Exercise data –

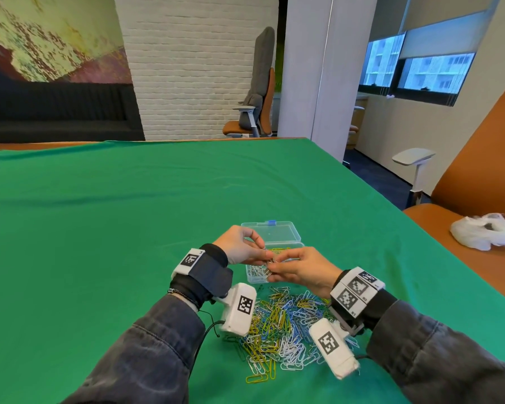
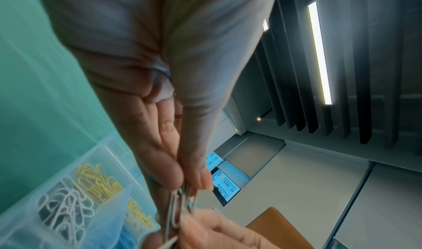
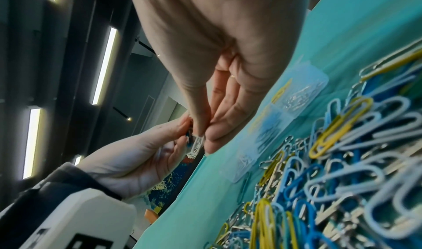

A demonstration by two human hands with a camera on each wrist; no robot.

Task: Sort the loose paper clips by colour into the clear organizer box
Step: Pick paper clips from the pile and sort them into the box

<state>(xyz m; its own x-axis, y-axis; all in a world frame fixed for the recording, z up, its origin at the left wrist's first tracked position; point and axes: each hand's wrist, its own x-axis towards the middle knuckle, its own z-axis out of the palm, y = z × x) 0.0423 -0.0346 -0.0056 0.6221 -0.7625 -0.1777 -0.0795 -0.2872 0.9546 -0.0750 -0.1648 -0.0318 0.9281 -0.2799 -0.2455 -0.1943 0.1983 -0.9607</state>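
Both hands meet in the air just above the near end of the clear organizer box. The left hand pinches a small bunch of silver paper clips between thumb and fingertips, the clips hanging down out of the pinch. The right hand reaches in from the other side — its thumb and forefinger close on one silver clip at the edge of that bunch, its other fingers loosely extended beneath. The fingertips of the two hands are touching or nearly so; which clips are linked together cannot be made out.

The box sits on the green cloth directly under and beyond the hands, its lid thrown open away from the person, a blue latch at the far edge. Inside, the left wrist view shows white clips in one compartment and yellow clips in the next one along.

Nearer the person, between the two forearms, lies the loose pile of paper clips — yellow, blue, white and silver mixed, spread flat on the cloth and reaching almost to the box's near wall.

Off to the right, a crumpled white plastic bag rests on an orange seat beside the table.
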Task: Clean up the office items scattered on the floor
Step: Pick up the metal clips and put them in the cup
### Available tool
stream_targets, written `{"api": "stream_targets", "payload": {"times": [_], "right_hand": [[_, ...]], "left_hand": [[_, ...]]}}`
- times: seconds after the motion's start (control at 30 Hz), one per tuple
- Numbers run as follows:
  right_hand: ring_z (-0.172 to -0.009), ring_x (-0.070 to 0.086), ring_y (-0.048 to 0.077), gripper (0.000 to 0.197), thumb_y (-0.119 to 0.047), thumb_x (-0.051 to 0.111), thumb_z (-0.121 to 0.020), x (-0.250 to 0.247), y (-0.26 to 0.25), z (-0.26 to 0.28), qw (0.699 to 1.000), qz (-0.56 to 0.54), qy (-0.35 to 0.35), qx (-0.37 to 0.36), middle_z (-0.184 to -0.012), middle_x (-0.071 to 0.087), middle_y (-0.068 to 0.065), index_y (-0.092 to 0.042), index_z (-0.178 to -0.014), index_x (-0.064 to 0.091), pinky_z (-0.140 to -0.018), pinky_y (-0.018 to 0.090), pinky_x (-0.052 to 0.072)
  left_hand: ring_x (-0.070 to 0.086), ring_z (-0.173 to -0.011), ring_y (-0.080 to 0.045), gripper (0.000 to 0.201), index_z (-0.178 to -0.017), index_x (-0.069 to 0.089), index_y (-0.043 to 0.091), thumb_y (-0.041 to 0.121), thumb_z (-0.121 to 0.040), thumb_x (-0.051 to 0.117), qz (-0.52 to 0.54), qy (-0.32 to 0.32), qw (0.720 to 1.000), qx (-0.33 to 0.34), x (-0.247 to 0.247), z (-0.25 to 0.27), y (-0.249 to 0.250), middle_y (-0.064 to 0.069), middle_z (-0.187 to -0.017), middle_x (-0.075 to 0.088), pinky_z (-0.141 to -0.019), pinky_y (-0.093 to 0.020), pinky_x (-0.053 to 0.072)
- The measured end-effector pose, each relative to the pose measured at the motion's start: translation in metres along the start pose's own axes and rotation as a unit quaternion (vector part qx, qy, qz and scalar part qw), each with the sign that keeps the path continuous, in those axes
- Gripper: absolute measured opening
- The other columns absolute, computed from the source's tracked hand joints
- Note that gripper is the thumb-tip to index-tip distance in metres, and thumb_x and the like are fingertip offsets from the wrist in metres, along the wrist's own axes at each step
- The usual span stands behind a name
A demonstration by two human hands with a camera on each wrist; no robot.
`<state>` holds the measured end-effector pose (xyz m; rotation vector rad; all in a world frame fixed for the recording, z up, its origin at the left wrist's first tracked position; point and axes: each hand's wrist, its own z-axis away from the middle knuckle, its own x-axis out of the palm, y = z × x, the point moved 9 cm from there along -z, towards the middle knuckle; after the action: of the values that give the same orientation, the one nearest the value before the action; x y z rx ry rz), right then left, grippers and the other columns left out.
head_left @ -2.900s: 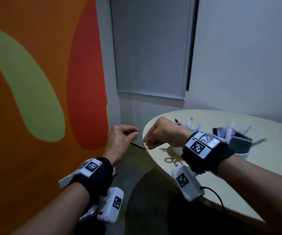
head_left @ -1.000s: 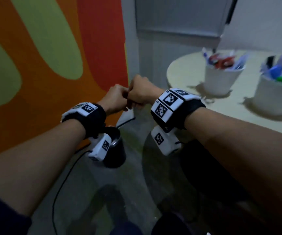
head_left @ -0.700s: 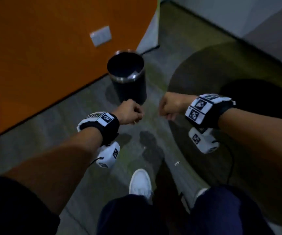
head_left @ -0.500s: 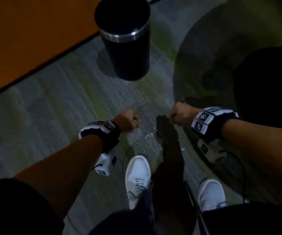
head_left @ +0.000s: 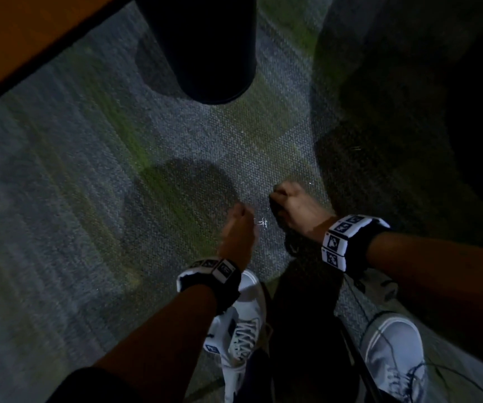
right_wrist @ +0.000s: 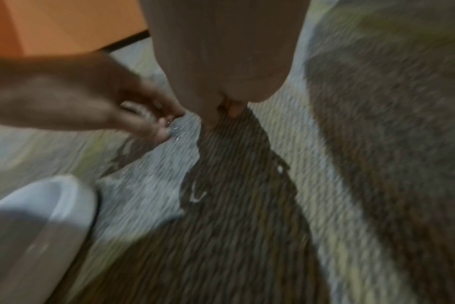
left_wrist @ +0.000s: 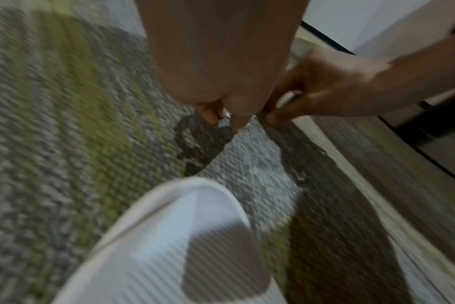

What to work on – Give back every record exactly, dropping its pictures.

Response area –
A demonstration by two human hands with a camera on each wrist; no robot.

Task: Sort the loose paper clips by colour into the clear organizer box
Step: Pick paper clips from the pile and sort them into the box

<state>(xyz m; its own x-axis, y-axis; all in a world frame fixed for the recording, z up, its origin at the left wrist's first tracked position; point and axes: each hand's wrist, its own x-axis towards the middle knuckle, its own z-axis out of the palm, y = z × x) 0.0423 -0.0346 -0.0056 0.6221 -0.7625 -0.1777 -0.0795 -0.2872 0.9546 -0.0750 -0.1648 -0.0318 0.9281 -0.2799 -0.2455 -0.1943 0.1983 -0.9607</state>
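Both hands meet in the air just above the near end of the clear organizer box. The left hand pinches a small bunch of silver paper clips between thumb and fingertips, the clips hanging down out of the pinch. The right hand reaches in from the other side — its thumb and forefinger close on one silver clip at the edge of that bunch, its other fingers loosely extended beneath. The fingertips of the two hands are touching or nearly so; which clips are linked together cannot be made out.

The box sits on the green cloth directly under and beyond the hands, its lid thrown open away from the person, a blue latch at the far edge. Inside, the left wrist view shows white clips in one compartment and yellow clips in the next one along.

Nearer the person, between the two forearms, lies the loose pile of paper clips — yellow, blue, white and silver mixed, spread flat on the cloth and reaching almost to the box's near wall.

Off to the right, a crumpled white plastic bag rests on an orange seat beside the table.
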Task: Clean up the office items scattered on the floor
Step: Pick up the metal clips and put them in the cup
### Available tool
stream_targets, written `{"api": "stream_targets", "payload": {"times": [_], "right_hand": [[_, ...]], "left_hand": [[_, ...]]}}`
- times: seconds after the motion's start (control at 30 Hz), one per tuple
- Numbers run as follows:
  right_hand: ring_z (-0.172 to -0.009), ring_x (-0.070 to 0.086), ring_y (-0.048 to 0.077), gripper (0.000 to 0.197), thumb_y (-0.119 to 0.047), thumb_x (-0.051 to 0.111), thumb_z (-0.121 to 0.020), x (-0.250 to 0.247), y (-0.26 to 0.25), z (-0.26 to 0.28), qw (0.699 to 1.000), qz (-0.56 to 0.54), qy (-0.35 to 0.35), qx (-0.37 to 0.36), middle_z (-0.184 to -0.012), middle_x (-0.071 to 0.087), middle_y (-0.068 to 0.065), index_y (-0.092 to 0.042), index_z (-0.178 to -0.014), index_x (-0.064 to 0.091), pinky_z (-0.140 to -0.018), pinky_y (-0.018 to 0.090), pinky_x (-0.052 to 0.072)
  left_hand: ring_x (-0.070 to 0.086), ring_z (-0.173 to -0.011), ring_y (-0.080 to 0.045), gripper (0.000 to 0.201), index_z (-0.178 to -0.017), index_x (-0.069 to 0.089), index_y (-0.043 to 0.091), thumb_y (-0.041 to 0.121), thumb_z (-0.121 to 0.040), thumb_x (-0.051 to 0.117), qz (-0.52 to 0.54), qy (-0.32 to 0.32), qw (0.720 to 1.000), qx (-0.33 to 0.34), x (-0.247 to 0.247), z (-0.25 to 0.27), y (-0.249 to 0.250), middle_y (-0.064 to 0.069), middle_z (-0.187 to -0.017), middle_x (-0.075 to 0.088), pinky_z (-0.141 to -0.019), pinky_y (-0.093 to 0.020), pinky_x (-0.053 to 0.072)
- The measured end-effector pose, each relative to the pose measured at the motion's start: translation in metres along the start pose's own axes and rotation as a unit quaternion (vector part qx, qy, qz and scalar part qw), each with the sign that keeps the path continuous, in those axes
- Gripper: absolute measured opening
- The other columns absolute, computed from the source's tracked hand joints
- Note that gripper is the thumb-tip to index-tip distance in metres, and thumb_x and the like are fingertip offsets from the wrist in metres, along the wrist's own axes at each step
- The usual span stands behind a name
A demonstration by two human hands with a camera on each wrist; no robot.
`<state>` holds the measured end-effector pose (xyz m; rotation vector rad; all in a world frame fixed for the recording, z up, its origin at the left wrist's first tracked position; point and axes: each hand's wrist, its own z-axis away from the middle knuckle, its own x-axis out of the palm, y = z × x, the point moved 9 cm from there along -z, towards the middle knuckle; after the action: of the values that give the same orientation, the one nearest the value before the action; x y z rx ry rz), right then left, grippers and the other columns left out.
head_left @ -2.900s: 
head_left @ -1.000s: 
head_left @ -0.700s: 
head_left @ -0.500s: 
head_left @ +0.000s: 
right_wrist @ +0.000s: 
left_wrist @ +0.000s: 

This output contains the complete answer.